Task objective :: Return all lines from the listing below that include the word "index".

Records for the task ::
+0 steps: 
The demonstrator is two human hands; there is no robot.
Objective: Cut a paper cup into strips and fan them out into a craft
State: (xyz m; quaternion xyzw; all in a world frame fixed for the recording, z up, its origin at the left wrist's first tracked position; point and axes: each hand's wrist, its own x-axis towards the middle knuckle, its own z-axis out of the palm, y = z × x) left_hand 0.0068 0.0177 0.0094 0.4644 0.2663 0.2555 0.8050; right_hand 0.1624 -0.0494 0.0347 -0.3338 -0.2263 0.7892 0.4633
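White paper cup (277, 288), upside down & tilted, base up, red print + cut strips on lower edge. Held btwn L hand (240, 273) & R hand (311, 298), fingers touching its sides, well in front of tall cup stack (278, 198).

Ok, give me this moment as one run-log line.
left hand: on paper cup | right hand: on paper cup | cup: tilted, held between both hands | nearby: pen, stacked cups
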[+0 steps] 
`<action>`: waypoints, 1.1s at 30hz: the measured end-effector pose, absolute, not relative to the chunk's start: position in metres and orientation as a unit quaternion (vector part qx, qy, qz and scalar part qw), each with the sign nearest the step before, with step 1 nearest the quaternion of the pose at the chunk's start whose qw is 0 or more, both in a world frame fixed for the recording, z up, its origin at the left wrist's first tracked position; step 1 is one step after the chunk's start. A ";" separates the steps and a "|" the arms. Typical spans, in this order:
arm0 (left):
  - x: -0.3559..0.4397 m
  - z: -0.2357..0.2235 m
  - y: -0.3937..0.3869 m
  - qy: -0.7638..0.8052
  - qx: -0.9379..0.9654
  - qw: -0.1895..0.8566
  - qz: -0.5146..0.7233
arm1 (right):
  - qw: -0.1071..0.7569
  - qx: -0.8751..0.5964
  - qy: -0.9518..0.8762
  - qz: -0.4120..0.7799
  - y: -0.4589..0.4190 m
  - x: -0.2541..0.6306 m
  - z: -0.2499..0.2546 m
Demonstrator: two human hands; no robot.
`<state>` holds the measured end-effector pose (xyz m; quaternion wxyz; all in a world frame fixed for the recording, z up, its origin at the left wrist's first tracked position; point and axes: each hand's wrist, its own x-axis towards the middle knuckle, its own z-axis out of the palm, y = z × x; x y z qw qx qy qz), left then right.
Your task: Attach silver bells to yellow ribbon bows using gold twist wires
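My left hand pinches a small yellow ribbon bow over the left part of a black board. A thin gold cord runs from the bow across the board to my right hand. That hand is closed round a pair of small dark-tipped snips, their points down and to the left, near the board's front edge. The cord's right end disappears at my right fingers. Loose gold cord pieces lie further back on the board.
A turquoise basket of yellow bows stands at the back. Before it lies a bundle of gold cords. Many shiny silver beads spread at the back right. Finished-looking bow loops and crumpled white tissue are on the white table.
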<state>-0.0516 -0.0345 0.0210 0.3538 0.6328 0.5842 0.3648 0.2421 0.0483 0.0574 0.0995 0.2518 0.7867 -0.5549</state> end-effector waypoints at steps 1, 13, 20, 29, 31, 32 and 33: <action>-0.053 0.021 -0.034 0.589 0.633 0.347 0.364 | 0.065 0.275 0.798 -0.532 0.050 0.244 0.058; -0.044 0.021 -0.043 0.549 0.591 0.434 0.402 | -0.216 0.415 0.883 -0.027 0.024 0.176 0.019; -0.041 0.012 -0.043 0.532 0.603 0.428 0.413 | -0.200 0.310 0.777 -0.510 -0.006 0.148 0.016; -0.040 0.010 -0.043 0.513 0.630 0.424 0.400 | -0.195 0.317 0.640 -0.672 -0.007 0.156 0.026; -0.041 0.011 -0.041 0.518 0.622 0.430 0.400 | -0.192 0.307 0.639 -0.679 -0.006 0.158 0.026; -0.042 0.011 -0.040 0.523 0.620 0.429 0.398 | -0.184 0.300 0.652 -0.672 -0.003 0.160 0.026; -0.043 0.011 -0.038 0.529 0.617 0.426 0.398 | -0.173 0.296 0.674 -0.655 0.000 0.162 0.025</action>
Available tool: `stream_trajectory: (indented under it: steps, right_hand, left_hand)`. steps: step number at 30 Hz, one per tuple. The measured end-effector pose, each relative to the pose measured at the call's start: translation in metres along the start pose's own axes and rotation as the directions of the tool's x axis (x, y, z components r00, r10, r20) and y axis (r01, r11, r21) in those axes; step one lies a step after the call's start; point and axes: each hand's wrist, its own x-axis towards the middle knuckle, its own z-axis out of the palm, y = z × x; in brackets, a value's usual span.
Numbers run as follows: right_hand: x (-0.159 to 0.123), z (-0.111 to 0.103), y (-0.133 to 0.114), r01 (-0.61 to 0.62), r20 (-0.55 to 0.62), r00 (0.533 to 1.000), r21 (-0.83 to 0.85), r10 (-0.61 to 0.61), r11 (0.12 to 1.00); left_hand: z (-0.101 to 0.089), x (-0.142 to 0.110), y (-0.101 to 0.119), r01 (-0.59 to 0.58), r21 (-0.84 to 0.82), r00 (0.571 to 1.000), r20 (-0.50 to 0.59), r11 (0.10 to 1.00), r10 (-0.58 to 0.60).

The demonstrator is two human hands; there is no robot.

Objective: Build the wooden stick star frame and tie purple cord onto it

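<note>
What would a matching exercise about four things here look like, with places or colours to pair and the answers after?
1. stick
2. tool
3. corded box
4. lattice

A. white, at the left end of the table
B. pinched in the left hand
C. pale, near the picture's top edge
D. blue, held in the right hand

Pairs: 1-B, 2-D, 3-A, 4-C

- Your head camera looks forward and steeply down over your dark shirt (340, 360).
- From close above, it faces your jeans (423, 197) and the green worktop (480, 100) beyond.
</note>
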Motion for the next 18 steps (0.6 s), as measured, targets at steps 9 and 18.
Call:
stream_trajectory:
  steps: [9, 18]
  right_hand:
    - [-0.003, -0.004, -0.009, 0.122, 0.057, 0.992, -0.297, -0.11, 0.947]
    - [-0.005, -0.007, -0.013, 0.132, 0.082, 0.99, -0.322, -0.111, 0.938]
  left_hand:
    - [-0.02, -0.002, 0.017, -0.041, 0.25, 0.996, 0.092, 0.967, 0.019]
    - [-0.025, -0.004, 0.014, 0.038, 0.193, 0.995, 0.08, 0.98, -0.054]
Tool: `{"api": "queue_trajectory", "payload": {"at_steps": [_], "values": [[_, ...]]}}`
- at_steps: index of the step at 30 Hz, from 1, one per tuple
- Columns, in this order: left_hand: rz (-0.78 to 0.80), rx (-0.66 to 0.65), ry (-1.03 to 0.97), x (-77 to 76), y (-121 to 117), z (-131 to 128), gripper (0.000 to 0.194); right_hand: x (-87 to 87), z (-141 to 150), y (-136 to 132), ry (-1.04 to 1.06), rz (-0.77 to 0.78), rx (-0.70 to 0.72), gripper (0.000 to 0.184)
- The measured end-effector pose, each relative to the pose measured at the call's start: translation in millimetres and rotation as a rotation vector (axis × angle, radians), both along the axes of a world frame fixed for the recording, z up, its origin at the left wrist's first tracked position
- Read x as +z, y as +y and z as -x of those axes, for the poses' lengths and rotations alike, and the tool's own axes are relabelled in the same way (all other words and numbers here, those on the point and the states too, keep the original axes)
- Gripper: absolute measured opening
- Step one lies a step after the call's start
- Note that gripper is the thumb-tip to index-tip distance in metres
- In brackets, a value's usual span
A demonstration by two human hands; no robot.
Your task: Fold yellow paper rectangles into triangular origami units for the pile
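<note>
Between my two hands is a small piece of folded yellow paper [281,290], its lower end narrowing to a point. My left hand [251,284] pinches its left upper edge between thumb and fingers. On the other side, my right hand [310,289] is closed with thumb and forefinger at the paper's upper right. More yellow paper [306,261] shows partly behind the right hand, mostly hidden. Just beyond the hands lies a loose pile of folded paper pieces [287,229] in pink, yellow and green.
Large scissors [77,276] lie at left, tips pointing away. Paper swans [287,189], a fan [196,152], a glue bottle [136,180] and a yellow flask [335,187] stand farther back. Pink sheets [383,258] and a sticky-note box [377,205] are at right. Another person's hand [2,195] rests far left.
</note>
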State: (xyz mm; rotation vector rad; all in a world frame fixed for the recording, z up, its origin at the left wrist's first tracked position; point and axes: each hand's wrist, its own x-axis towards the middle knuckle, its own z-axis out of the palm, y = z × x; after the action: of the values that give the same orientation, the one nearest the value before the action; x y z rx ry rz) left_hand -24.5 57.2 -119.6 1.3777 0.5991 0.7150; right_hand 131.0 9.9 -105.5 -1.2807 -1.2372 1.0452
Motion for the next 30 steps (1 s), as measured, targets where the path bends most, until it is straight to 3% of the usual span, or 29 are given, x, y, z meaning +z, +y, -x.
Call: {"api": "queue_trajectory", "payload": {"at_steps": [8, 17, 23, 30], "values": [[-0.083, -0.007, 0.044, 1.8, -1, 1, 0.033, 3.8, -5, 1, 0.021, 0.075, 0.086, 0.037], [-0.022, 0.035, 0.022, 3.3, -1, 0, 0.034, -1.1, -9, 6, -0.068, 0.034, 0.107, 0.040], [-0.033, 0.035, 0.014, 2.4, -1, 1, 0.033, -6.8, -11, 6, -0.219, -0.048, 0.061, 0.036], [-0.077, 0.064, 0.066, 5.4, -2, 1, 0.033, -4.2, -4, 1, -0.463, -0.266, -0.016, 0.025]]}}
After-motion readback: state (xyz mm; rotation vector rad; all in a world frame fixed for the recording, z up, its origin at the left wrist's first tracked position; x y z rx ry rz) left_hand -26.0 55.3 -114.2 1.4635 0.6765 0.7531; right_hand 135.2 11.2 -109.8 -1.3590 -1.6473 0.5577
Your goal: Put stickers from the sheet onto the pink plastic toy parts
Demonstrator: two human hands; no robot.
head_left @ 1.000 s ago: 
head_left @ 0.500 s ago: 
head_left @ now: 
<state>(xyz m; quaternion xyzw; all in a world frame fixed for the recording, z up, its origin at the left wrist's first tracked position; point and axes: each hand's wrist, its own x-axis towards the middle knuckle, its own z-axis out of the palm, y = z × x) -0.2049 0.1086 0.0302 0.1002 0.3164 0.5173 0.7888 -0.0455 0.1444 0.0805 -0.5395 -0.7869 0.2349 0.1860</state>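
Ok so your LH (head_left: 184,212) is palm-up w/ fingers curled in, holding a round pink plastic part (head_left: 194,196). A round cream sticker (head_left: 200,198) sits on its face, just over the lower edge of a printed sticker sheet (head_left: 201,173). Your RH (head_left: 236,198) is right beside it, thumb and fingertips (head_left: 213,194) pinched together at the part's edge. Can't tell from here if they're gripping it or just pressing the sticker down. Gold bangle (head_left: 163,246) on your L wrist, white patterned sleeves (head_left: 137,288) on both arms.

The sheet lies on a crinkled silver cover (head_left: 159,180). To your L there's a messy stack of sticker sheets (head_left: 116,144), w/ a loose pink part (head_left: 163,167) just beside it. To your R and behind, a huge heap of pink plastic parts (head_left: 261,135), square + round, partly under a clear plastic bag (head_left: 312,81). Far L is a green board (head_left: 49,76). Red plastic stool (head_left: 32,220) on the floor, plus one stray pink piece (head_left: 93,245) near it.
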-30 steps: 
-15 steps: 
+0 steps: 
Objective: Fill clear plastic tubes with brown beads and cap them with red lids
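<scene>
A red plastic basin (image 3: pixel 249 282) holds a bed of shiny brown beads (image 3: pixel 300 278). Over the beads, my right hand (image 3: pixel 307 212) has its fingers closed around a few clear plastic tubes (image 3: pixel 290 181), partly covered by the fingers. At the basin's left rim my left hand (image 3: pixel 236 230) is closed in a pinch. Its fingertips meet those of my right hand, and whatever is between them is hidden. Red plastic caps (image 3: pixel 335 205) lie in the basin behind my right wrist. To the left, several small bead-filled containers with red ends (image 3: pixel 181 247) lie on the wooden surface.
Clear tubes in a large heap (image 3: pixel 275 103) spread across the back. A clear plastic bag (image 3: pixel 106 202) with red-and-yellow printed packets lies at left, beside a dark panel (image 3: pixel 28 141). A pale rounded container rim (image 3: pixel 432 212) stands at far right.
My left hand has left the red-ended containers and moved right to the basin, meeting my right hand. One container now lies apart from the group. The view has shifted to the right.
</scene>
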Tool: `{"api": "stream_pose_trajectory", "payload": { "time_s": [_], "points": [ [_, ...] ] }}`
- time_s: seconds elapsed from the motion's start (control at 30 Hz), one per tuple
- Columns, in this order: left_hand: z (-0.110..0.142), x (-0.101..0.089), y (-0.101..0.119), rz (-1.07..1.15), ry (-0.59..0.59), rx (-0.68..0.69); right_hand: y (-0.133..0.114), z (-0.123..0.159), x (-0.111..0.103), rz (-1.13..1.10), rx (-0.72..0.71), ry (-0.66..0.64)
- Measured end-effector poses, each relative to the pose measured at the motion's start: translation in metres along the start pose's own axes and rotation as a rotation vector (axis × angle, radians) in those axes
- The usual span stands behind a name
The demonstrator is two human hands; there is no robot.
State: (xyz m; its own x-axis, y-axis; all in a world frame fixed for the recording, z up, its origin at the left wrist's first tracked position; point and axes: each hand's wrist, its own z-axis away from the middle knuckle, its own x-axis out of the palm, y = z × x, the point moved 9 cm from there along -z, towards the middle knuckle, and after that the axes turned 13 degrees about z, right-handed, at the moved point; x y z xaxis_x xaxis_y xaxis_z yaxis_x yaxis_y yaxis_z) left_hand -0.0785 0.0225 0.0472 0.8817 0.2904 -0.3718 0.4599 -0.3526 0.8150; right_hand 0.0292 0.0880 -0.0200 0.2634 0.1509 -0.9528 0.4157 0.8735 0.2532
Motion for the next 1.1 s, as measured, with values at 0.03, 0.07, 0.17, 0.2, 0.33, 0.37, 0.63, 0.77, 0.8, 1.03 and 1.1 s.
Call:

Result of the exercise ::
- at_steps: index of the step at 30 Hz, from 1, one per tuple
- Note that gripper is the thumb-tip to index-tip distance in metres

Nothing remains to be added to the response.